No. A side channel attack is one that monitors a cryptographic process while it's operating, and uses leaked information to determine the secrets. Examples include: monitoring the CPU for RF emissions while it is encrypting, monitoring the power consumption of the CPU while it is encrypting, monitoring the time it takes to encrypt, monitoring the noise the CPU makes while it is encrypting. In every case, the encryption it is monitoring is already legitimately in possession of the key.
A powered off system that does not have the key will never perform a legitimate encryption/decryption operation. Therefore it has no attack surface for a side channel attack.
It is still susceptible to other attacks such as password guessing, forensically examining the swap file to see if the legitimate password was ever stored in memory that was swapped out, or threatening the former keyholder until he reveals the key. Just not side channel attacks.
EDIT
A comment below asks if the attacker could extract the password from components.
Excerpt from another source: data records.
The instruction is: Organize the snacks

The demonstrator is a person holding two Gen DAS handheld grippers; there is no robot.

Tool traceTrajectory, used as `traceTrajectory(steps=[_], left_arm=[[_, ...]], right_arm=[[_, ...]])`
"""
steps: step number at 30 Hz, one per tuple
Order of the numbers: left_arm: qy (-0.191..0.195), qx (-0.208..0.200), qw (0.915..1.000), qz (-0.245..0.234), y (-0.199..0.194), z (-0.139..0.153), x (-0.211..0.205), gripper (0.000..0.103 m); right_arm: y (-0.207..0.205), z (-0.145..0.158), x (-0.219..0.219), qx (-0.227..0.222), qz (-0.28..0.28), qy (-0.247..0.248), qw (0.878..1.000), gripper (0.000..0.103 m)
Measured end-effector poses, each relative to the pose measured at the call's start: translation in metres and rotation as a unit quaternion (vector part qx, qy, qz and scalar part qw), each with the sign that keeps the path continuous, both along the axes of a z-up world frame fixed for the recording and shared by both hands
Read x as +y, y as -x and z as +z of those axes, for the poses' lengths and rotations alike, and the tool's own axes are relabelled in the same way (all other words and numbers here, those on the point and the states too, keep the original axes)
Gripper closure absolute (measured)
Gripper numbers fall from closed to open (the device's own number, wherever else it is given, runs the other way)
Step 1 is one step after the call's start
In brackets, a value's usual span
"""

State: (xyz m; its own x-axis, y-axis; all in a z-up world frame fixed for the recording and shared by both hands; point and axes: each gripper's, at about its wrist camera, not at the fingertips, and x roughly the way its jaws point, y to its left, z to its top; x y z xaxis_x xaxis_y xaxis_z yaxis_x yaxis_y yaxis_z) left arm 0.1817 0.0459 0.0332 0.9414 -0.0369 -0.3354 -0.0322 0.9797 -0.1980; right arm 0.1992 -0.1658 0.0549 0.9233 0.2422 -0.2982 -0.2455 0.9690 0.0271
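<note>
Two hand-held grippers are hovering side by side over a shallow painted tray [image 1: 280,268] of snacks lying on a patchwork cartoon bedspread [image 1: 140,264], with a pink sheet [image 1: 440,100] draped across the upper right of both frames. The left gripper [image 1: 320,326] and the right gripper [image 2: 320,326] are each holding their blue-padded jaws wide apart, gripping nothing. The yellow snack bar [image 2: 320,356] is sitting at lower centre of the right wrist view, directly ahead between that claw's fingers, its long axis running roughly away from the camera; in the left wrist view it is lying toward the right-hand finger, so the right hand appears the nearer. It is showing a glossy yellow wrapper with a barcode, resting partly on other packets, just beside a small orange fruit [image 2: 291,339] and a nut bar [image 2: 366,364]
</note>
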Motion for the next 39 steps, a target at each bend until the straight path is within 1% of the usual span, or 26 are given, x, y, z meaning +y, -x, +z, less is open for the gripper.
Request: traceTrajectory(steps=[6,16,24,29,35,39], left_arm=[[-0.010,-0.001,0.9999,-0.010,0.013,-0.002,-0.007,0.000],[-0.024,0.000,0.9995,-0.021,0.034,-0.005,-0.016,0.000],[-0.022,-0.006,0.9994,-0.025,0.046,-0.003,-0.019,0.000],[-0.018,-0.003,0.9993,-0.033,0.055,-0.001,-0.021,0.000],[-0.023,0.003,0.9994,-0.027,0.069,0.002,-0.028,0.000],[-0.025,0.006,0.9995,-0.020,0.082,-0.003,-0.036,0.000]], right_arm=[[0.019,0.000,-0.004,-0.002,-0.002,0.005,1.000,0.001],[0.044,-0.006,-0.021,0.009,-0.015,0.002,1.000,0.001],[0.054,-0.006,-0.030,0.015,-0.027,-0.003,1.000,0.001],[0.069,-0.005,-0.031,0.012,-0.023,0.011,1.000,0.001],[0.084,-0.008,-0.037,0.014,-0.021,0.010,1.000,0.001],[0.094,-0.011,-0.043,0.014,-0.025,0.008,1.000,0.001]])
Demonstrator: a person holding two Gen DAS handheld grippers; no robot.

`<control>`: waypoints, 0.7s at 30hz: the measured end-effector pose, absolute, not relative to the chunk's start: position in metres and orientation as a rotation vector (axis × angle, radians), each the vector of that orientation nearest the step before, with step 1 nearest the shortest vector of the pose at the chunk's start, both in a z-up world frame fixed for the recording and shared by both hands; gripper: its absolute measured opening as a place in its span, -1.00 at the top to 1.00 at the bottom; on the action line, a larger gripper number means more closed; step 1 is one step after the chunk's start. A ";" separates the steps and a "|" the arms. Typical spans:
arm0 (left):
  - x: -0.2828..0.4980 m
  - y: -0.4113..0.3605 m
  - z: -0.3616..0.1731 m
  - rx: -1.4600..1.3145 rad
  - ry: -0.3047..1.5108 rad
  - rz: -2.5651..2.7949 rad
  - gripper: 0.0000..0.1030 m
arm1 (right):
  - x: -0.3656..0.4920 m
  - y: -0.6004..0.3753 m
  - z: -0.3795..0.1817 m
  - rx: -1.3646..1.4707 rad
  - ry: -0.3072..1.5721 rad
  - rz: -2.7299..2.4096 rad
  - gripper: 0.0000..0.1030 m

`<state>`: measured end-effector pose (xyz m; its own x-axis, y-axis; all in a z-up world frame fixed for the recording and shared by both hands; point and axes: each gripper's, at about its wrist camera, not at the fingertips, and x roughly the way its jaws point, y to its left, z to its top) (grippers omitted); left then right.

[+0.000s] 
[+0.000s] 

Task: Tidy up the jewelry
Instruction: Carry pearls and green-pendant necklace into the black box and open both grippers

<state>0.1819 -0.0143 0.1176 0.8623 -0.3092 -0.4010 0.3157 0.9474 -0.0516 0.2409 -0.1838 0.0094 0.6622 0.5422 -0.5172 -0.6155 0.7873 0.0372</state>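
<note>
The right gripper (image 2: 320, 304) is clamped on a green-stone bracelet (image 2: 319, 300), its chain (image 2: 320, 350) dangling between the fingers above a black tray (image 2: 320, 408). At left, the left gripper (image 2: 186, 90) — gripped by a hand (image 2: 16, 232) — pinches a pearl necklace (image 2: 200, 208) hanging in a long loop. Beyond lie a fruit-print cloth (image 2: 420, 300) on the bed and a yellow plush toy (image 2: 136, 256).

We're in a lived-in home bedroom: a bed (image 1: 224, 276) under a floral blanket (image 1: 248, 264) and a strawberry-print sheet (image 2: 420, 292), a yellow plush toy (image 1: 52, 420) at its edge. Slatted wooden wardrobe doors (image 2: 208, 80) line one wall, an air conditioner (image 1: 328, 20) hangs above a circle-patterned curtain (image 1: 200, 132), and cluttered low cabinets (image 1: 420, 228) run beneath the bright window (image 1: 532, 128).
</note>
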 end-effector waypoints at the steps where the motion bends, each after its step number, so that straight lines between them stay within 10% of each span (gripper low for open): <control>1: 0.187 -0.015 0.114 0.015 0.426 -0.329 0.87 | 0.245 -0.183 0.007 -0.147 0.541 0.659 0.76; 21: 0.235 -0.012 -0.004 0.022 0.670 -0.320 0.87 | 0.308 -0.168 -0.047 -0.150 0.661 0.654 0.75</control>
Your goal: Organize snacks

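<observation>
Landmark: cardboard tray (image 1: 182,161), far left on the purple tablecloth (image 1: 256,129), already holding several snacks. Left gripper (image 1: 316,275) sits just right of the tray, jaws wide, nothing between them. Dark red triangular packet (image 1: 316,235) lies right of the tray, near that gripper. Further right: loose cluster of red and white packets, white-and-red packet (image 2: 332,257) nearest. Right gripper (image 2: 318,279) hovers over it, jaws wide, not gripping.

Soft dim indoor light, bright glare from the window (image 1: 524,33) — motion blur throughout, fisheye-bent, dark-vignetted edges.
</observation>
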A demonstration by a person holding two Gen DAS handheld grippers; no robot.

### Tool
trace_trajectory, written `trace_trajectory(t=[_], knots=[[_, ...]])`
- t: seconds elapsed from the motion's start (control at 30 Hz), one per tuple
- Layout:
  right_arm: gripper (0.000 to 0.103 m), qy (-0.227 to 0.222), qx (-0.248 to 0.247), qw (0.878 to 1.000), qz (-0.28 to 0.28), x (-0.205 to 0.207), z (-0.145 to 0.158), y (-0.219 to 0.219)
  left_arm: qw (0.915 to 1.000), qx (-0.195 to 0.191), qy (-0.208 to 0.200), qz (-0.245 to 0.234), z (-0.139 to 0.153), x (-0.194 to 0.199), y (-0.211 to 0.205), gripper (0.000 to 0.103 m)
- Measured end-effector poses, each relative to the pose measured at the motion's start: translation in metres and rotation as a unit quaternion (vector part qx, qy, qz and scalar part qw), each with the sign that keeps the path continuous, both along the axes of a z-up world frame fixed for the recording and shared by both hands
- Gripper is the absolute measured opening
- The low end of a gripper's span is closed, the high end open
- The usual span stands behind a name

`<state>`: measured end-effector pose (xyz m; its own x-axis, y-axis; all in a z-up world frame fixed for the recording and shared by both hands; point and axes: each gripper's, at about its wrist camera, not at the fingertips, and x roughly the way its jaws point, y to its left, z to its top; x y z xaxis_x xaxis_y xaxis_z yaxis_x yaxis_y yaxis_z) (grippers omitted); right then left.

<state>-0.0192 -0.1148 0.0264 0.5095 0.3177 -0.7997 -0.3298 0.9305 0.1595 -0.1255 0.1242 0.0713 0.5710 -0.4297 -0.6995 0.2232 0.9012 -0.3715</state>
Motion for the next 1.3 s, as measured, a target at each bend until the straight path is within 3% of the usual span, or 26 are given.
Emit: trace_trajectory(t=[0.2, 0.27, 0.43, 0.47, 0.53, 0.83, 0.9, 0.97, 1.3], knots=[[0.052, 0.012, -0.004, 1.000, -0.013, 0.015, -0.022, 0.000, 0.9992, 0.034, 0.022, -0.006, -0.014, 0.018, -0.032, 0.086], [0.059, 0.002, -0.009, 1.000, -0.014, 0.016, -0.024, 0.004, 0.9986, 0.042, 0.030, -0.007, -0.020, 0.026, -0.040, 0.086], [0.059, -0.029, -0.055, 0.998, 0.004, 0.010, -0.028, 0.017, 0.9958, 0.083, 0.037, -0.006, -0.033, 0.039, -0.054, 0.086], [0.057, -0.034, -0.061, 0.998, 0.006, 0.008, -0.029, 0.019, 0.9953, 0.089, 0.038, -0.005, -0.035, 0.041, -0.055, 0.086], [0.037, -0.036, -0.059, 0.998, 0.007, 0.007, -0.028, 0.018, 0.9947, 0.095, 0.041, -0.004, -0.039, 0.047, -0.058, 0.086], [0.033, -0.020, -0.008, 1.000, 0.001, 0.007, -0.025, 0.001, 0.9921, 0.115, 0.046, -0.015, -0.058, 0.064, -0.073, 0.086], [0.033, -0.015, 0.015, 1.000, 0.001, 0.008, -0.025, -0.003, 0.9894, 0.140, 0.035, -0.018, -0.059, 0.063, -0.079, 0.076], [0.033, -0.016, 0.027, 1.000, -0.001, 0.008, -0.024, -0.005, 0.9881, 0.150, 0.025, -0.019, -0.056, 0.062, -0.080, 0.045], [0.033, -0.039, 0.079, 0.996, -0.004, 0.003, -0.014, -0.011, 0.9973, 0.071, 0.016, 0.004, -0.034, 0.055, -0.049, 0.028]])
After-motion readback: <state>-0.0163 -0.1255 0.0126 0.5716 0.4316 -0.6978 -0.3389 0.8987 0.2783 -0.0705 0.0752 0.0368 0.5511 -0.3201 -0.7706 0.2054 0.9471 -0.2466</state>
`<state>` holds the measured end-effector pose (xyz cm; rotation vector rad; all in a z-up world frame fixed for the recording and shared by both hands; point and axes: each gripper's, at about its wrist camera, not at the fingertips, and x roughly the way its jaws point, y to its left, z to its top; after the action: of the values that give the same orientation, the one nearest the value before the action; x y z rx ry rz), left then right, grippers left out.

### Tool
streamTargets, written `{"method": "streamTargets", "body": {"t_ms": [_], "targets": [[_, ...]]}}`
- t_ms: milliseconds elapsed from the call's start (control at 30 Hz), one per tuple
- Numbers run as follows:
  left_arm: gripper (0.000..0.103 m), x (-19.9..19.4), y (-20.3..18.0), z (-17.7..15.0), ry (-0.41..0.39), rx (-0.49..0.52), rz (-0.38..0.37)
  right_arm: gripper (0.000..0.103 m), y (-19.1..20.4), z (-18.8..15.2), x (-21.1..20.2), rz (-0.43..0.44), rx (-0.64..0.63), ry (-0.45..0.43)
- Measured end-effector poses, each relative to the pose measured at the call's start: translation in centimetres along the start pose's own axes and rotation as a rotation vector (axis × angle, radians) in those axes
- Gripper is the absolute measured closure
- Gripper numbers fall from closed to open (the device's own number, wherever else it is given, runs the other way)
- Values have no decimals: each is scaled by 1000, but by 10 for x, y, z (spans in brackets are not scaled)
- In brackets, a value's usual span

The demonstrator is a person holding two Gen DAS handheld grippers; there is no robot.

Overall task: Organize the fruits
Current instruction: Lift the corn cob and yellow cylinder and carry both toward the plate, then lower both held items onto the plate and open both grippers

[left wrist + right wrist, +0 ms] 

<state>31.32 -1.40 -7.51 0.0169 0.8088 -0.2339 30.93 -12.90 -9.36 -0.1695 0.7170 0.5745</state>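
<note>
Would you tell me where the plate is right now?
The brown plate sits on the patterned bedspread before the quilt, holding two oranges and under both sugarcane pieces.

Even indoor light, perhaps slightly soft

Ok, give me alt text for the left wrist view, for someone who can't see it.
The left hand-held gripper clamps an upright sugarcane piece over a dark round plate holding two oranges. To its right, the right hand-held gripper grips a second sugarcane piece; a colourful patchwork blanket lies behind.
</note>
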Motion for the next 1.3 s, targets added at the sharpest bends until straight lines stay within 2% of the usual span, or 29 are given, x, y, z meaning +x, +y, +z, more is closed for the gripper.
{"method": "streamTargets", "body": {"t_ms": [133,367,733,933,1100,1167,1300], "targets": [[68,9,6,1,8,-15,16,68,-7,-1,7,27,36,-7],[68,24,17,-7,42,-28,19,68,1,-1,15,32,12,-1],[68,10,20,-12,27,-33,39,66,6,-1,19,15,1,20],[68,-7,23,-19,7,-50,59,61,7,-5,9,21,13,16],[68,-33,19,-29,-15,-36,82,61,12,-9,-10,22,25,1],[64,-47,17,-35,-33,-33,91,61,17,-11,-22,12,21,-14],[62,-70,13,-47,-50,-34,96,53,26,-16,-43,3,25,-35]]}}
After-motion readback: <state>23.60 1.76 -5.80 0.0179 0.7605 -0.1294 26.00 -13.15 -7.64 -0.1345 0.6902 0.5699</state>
Generally the key bits won't remain in dynamic electronic components for very long (exclusive of freezing the DRAM chips as @TomLeek points out.) Components such as bus latches, network adapters, etc., won't typically ever house the key, and even if they did, their memory buffers are generally very short, dynamic, and designed only for transient data.
Some people have theorized that a key stored for an extended duration in the same physical cells of RAM might cause a "burn-in" effect such that the memory cells could be differentiated with some specialized equipment or software. The theory is that if you knew which cells held the key bits, you could determine how long they can hold a charge before requiring refresh. The idea is that a bit that held a 1 might decay from a 1 state slower than from a 0 state. Such attacks have been demonstrated in a laboratory environment, and who knows, perhaps a government may be able to use them in a high profile spy case, but are not within the capabilities of an ordinary police investigation. Criminal organizations are not yet known to have these capabilities.
PGP Desktop marketing calls this effect "static ion migration" and attempts to mitigate this avenue of attack by keeping two copies of the key, and periodically inverting the key bits of each. (Ironically, it turns out to be a blessing for side channel attacks, as a RAM scraper can efficiently look for memory that is the bit inverse of another area of memory.)
See this paper, RAM is KEY for more on finding keys in volatile memory.
If the key was ever stored to permanent storage, such as HDD, flash, or CMOS, though, recovery becomes possible. The application has to keep track of every place it might have been written, and overwrite it. That's almost impossible with flash memory, because the wear leveling algorithms continually move where data is stored.